Pero tal parece que este tipo de experiencias alternativas ya las han olvidado en ese país, porque otra vez están en ese punto en que no dan los resultados esperados.

Ahí está la solución al precipicio fiscal. Un parche de última hora, el último día del año, en el último minuto, que no hizo sino ganar un poco de tiempo.

Muy agradable noticia para los mercados, sin duda. Una solución que no implicó la entrada en vigor del paquete draconiano de ajuste, que sí aumentaba impuestos en ciertos sectores y que daba más de ese precioso tiempo que los mercados tanto necesitan para mantener la borrachera de los buenos resultados.

Pero la solución está muy lejos de ser la definitiva. El gobierno de Estados Unidos continúa con su proceso de endeudamiento y es durante febrero que se vuelve a alcanzar el techo máximo de la deuda.

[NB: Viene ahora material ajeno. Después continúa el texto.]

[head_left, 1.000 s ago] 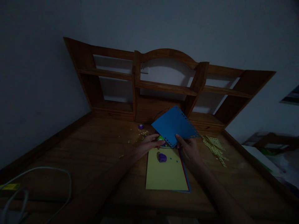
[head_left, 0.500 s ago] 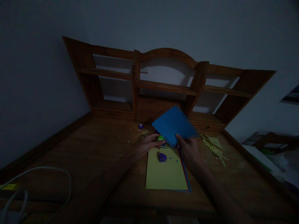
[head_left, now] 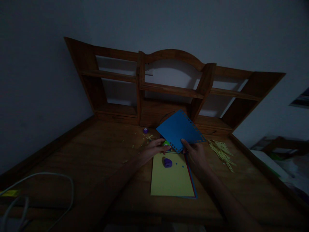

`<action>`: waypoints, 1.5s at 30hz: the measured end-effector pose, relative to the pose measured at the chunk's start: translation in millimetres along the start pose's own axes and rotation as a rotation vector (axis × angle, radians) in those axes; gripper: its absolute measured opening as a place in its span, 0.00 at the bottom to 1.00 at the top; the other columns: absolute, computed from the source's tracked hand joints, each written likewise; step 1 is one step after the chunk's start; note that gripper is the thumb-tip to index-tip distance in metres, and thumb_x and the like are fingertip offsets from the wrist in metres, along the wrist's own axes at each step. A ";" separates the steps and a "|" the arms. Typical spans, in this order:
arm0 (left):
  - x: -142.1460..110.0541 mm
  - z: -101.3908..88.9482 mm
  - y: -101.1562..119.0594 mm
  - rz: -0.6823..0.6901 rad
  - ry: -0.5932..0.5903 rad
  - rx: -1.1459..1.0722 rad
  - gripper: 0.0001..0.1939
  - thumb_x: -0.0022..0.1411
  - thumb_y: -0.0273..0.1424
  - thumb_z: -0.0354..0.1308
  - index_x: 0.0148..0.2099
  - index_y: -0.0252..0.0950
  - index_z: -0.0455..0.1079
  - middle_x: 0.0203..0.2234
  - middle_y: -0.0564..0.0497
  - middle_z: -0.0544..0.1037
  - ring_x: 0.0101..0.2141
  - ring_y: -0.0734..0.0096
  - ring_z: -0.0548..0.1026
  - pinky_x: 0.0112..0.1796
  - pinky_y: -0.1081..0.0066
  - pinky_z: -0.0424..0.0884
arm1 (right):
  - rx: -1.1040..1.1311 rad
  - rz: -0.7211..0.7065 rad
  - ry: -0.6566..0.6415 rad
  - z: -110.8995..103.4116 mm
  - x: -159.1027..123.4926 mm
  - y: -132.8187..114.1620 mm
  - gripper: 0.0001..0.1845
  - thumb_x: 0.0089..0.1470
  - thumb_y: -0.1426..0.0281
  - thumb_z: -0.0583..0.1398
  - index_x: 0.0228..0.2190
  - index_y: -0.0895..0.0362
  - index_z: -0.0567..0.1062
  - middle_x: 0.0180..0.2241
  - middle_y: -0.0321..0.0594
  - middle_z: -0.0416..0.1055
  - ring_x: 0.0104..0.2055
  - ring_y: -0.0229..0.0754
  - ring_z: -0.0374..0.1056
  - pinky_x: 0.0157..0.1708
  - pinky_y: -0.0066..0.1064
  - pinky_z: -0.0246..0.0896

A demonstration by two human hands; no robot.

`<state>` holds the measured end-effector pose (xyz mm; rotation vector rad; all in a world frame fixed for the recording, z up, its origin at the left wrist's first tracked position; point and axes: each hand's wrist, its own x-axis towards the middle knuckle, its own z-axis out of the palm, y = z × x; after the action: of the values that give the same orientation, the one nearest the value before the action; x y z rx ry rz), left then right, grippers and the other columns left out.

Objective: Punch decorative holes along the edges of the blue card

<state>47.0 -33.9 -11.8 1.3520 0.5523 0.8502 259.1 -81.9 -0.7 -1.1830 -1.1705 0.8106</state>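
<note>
My right hand [head_left: 194, 154] pinches a sheet of blue paper [head_left: 180, 130] by its near corner, thumb on top. Small holes run along several edges of the sheet, which is tilted above the desk. My left hand [head_left: 154, 148] is closed around a small green paper punch [head_left: 166, 143] at the sheet's left lower edge; fingers and paper partly hide it. Below both hands lies a stack of coloured paper, yellow sheet [head_left: 171, 183] uppermost. On it rest a purple punch-like piece [head_left: 167, 162] and a couple of tiny blue paper dots [head_left: 179, 165].
Yellow punched-out dots [head_left: 148, 137] are scattered left of the hands, near another small purple piece [head_left: 145, 130]. Perforated yellow paper strips [head_left: 220, 151] lie in a heap at right. A wooden shelf unit [head_left: 169, 91] stands along the desk's back. A white cable [head_left: 48, 174] loops at lower left.
Almost nothing differs. The blue paper has shifted very slightly to the left, and both hands keep their holds.
</note>
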 end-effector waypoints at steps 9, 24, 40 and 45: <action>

Y, otra vez, hay que discutir qué hacer con el tema. Y una vez más, lejos de buscar salidas congruentes, de largo alcance, empiezan a surgir las ideas absurdas.

Ahora, algunos demócratas se les ocurrió que por qué no sacan de las bóvedas secretas del gobierno el suficiente platino como para acuñar una moneda de 1 millón de millones de dólares de este metal precioso.

Así, dicen los creativos políticos de Washington, no hay que aumentar la deuda porque los inversionistas se pelearían por invertir en este metal más caro que el oro.

Y no sé si se estén imaginando realmente una moneda del tamaño del calendario azteca, solo que ésta tenga el escudo de Estados Unidos y al reverso la leyenda In God We Trust .

De inmediato, la Reserva Federal, el nuevo secretario del Tesoro, Jack Lew, y la Casa Blanca se pararon de pestañas y negaron inmediatamente la posibilidad de aplicar esta teoría económica.

Quieren hacerles entender a estos políticos que su obligación es ponerse de acuerdo y que no es buena idea vender los ladrillos de la casa para pagar la hipoteca.

Y si bien es esta clase de personajes la que inspira que los tatuados expertos en ópera entusiasmen a los empalagados electores, es un hecho que los problemas financieros de Estados Unidos están lejos de la solución final.

Y es que todo está como al principio. Es un déjà vu de las discusiones iniciales de la corrección fiscal de hace muchos meses. Cuando los republicanos pedían recortes al gasto para aumentar inicialmente el techo de endeudamiento y los demócratas respondían que primero se aumentaran los impuestos a los ricos.

Otra vez, Estados Unidos tiene en la mira una fecha en la que podría dejar de pagar lo que debe. Un día que la economía más importante del mundo podría incumplir sus pagos y, con eso, provocar un caos mundial.

Pero mientras esos días llegan, los mercados celebran que estamos ya en el 2013 y no pasó nada con aquel precipicio fiscal tan temido. Ya llegará febrero y sus amenazas pero, por lo pronto, que siga la fiesta.